■ **WORK REQUEST**
Please write out the lines of the data exactly, beginning with the first and ending with the line containing "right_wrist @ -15"; leave the pictures behind.

■ **Saved entries**

********************

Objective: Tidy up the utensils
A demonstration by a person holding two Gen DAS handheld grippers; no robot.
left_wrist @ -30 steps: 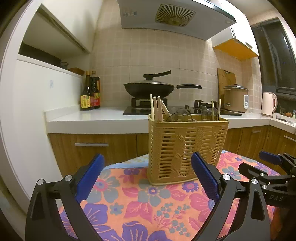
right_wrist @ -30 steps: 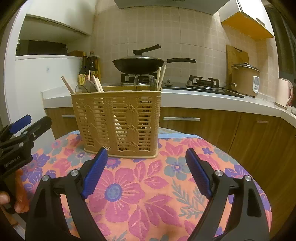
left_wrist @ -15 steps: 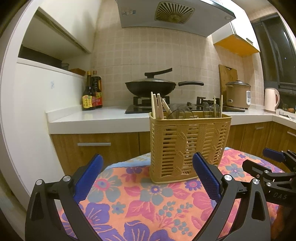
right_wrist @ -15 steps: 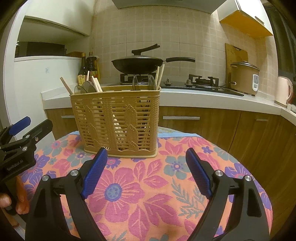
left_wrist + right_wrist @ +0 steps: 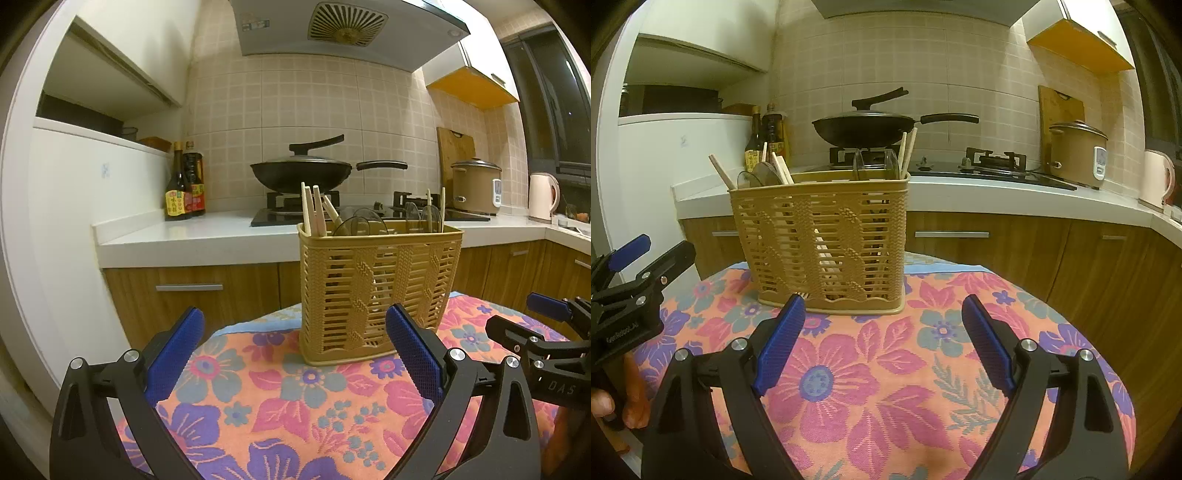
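The left gripper [image 5: 291, 354] stands wide with nothing between its blue pads, and the right gripper [image 5: 882, 339] is equally wide and empty. Both hang over bare flowered tablecloth [image 5: 871, 391] in front of the tan utensil basket [image 5: 827, 243], each apart from it. The basket stands upright near the far rim of the round table and holds chopsticks [image 5: 314, 212] and clear spoons [image 5: 360, 225]. Behind the basket a white counter [image 5: 207, 236] carries a lidded wok [image 5: 301, 171], sauce bottles [image 5: 183, 184], a rice cooker [image 5: 1076, 155] and a kettle [image 5: 543, 197]. The left gripper's body reads "GenRobot.AI".
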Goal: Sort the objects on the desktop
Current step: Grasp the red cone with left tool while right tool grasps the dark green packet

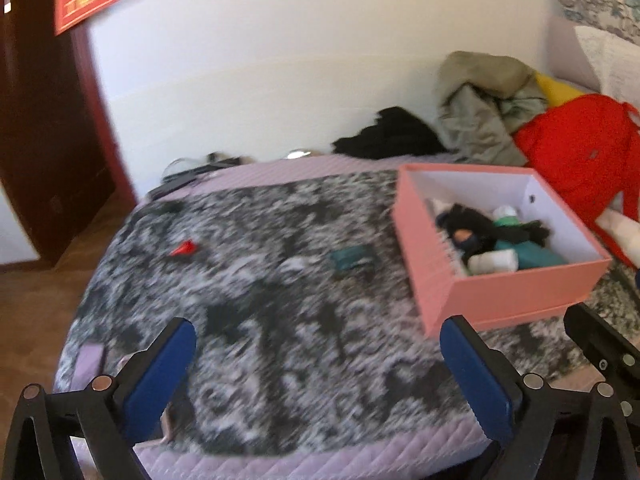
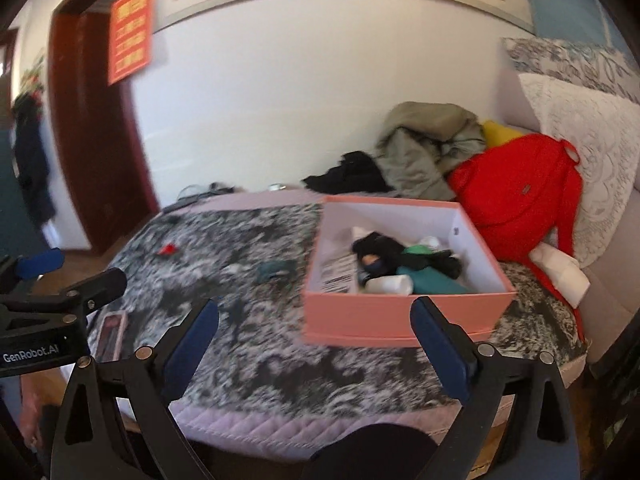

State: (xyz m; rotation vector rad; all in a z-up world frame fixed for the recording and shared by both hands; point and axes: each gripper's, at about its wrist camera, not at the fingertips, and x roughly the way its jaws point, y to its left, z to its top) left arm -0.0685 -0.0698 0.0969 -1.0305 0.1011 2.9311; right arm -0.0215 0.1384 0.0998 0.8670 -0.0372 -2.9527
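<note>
Box [image 2: 404, 314] pink, ahead of right fingers [image 2: 192, 344] | both pairs apart, empty

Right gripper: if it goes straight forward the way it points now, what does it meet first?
Probably the near wall of the pink box, which sits just ahead of the open right gripper toward its right finger. Nothing is between the jaws; depth is uncertain.

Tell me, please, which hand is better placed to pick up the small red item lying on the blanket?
Probably the left: the left gripper, jaws open and empty, sits on the red item's side; the right gripper faces the pink box.
</note>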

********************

■ **PROBLEM SOLUTION**
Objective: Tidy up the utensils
A demonstration by a person holding two Gen DAS handheld grippers; no robot.
left_wrist @ -30 steps: 
right_wrist @ -30 steps: 
left_wrist @ -15 steps: 
right_wrist @ -15 steps: 

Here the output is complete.